Give back the material word for word, every line included.

═══ EXERCISE DATA ═══

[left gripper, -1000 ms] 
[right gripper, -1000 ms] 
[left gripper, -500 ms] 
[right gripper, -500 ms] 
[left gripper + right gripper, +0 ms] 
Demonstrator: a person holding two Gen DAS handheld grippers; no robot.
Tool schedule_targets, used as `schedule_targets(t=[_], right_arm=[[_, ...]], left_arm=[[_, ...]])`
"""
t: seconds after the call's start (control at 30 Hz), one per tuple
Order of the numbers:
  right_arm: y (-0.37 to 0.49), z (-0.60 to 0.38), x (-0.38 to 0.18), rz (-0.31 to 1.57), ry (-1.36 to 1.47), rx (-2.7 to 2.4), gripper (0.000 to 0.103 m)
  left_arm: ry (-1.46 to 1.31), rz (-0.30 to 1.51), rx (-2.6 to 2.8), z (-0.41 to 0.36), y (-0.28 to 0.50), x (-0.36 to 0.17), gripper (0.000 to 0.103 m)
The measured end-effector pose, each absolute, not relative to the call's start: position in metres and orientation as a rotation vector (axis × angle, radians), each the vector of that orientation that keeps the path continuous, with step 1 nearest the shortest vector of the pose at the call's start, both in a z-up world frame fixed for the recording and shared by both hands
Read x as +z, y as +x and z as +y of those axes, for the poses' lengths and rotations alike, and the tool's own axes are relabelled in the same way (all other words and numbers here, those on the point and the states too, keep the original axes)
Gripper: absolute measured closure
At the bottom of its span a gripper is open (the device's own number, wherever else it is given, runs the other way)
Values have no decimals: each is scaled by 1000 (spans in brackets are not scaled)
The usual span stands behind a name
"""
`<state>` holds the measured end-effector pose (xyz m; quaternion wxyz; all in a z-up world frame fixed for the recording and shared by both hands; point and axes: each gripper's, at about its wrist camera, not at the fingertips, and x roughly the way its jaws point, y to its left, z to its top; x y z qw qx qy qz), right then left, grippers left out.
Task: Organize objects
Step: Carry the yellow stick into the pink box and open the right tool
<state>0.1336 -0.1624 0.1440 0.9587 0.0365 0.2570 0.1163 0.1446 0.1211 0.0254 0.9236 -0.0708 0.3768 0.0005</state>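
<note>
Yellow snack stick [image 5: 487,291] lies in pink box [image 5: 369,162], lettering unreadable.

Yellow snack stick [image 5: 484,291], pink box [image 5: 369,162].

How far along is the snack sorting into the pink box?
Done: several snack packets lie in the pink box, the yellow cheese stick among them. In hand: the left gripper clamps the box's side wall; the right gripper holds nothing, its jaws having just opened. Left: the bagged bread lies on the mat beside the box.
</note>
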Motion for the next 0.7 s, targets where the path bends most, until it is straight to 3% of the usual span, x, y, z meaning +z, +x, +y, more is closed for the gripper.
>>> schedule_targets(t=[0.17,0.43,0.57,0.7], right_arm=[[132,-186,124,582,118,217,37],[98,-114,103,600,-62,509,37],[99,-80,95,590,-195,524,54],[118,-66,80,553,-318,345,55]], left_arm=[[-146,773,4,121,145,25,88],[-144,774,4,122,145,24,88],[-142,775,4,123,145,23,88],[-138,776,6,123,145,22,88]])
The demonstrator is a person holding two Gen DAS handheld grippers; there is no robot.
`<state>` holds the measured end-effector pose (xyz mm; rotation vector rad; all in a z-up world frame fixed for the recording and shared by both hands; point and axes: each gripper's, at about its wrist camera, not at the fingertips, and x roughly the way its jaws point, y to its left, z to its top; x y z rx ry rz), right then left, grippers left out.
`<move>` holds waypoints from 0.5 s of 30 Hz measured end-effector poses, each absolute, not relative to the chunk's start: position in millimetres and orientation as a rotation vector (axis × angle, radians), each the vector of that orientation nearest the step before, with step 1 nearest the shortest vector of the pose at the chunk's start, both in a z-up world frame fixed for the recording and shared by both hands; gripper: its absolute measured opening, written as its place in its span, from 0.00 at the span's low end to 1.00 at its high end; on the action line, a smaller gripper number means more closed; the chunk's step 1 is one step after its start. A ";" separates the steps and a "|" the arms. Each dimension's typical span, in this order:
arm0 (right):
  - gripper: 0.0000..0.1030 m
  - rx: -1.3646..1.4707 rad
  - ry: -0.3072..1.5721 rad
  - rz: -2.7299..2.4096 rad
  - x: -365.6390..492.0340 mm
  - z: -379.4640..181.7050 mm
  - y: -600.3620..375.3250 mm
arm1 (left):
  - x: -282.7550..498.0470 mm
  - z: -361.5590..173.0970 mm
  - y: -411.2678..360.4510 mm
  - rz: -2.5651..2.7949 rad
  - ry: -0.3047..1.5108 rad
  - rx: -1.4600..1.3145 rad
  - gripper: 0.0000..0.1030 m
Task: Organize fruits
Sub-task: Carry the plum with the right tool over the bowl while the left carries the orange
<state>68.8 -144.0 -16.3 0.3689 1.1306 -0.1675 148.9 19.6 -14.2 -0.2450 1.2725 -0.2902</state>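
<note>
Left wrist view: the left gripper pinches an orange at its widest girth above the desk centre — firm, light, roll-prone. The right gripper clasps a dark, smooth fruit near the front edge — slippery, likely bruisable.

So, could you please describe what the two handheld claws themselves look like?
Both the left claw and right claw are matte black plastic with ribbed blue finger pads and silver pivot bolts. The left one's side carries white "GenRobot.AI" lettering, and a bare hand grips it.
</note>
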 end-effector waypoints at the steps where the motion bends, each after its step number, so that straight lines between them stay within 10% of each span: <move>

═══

§ **EXPECTED OUTPUT**
[left gripper, -1000 ms] 
[right gripper, -1000 ms] 
[left gripper, -500 ms] 
[right gripper, -500 ms] 
[left gripper + right gripper, +0 ms] 
Demonstrator: a person holding two Gen DAS handheld grippers; no robot.
Tool schedule_targets, used as `schedule_targets(t=[_], right_arm=[[_, ...]], left_arm=[[_, ...]])`
"""
t: seconds after the call's start (control at 30 Hz), one per tuple
Order of the numbers:
  right_arm: y (-0.37 to 0.49), z (-0.60 to 0.38), x (-0.38 to 0.18), rz (-0.31 to 1.57), ry (-1.36 to 1.47), rx (-2.7 to 2.4), gripper (0.000 to 0.103 m)
  left_arm: ry (-1.46 to 1.31), rz (-0.30 to 1.51), rx (-2.6 to 2.8), z (-0.41 to 0.36), y (-0.28 to 0.50), x (-0.36 to 0.17), gripper (0.000 to 0.103 m)
The measured end-effector pose, each absolute, not relative to the call's start: position in metres and orientation as a rotation vector (axis × angle, radians), each the vector of that orientation that keeps the path continuous, with step 1 nearest the shortest vector of the pose at the call's start, both in a z-up world frame fixed for the recording and shared by both hands
Read x as +z, y as +x and z as +y of those axes, for the poses' lengths and rotations alike, and the tool's own axes are relabelled in the same way (all other words and numbers here, those on the point and the states too, keep the original axes)
Gripper: absolute measured closure
At the bottom of its span a gripper is open (the device's own number, wherever else it is given, runs the other way)
Values have no decimals: each is scaled by 1000 (spans in brackets are not scaled)
The usual span stands behind a name
"""
`<state>` holds the measured end-effector pose (xyz m; quaternion wxyz; all in a z-up world frame fixed for the recording and shared by both hands; point and axes: each gripper's, at about its wrist camera, not at the fingertips, and x roughly the way its jaws point, y to its left, z to its top; x y z qw qx qy qz), right then left, grippers left out.
Task: Organize objects
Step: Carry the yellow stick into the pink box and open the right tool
<state>0.1336 -0.1624 0.1440 0.9587 0.0365 0.2570 0.1163 0.1446 0.1211 0.0254 0.9236 -0.0708 0.3768 0.0005</state>
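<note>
Yellow snack stick [image 5: 487,291] lies in pink box [image 5: 369,162], lettering unreadable.

Yellow snack stick [image 5: 484,291], pink box [image 5: 369,162].

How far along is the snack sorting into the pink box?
Done: several snack packets lie in the pink box, the yellow cheese stick among them. In hand: the left gripper clamps the box's side wall; the right gripper holds nothing, its jaws having just opened. Left: the bagged bread lies on the mat beside the box.
</note>
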Motion for the next 0.7 s, targets where the path bends most, until it is straight to 3% of the usual span, x, y, z meaning +z, +x, +y, more is closed for the gripper.
>>> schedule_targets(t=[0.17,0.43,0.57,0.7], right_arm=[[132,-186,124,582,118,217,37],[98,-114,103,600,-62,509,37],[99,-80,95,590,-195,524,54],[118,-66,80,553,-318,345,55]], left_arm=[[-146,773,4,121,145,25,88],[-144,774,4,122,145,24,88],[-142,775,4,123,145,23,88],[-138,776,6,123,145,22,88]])
The demonstrator is a person holding two Gen DAS handheld grippers; there is no robot.
`<state>` holds the measured end-effector pose (xyz mm; rotation vector rad; all in a z-up world frame fixed for the recording and shared by both hands; point and axes: each gripper's, at about its wrist camera, not at the fingertips, and x roughly the way its jaws point, y to its left, z to its top; x y z rx ry rz), right then left, grippers left out.
`<move>` holds waypoints from 0.5 s of 30 Hz measured end-effector poses, each absolute, not relative to the chunk's start: position in millimetres and orientation as a rotation vector (axis × angle, radians), each the vector of that orientation nearest the step before, with step 1 nearest the shortest vector of the pose at the chunk's start, both in a z-up world frame fixed for the recording and shared by both hands; gripper: its absolute measured opening, written as its place in its span, from 0.00 at the span's low end to 1.00 at its high end; on the action line, a smaller gripper number means more closed; the chunk's step 1 is one step after its start. A ";" separates the steps and a "|" the arms. Each dimension's typical span, in this order:
arm0 (right):
  - gripper: 0.0000..0.1030 m
  - rx: -1.3646..1.4707 rad
  - ry: -0.3072..1.5721 rad
  - rz: -2.7299..2.4096 rad
  - x: -365.6390..492.0340 mm
  - z: -379.4640..181.7050 mm
  - y: -600.3620..375.3250 mm
arm1 (left):
  - x: -282.7550..498.0470 mm
  - z: -361.5590..173.0970 mm
  - y: -411.2678..360.4510 mm
  - rz: -2.5651..2.7949 rad
  - ry: -0.3047..1.5108 rad
  - rx: -1.4600..1.3145 rad
  - gripper: 0.0000..0.1030 m
Task: Organize fruits
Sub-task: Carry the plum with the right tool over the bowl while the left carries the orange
<state>68.8 -144.0 -16.3 0.3689 1.1306 -0.1675 148.9 19.6 -14.2 -0.2450 1.2725 -0.2902</state>
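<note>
Left wrist view: the left gripper pinches an orange at its widest girth above the desk centre — firm, light, roll-prone. The right gripper clasps a dark, smooth fruit near the front edge — slippery, likely bruisable.

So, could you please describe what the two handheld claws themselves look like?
Both the left claw and right claw are matte black plastic with ribbed blue finger pads and silver pivot bolts. The left one's side carries white "GenRobot.AI" lettering, and a bare hand grips it.
</note>
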 end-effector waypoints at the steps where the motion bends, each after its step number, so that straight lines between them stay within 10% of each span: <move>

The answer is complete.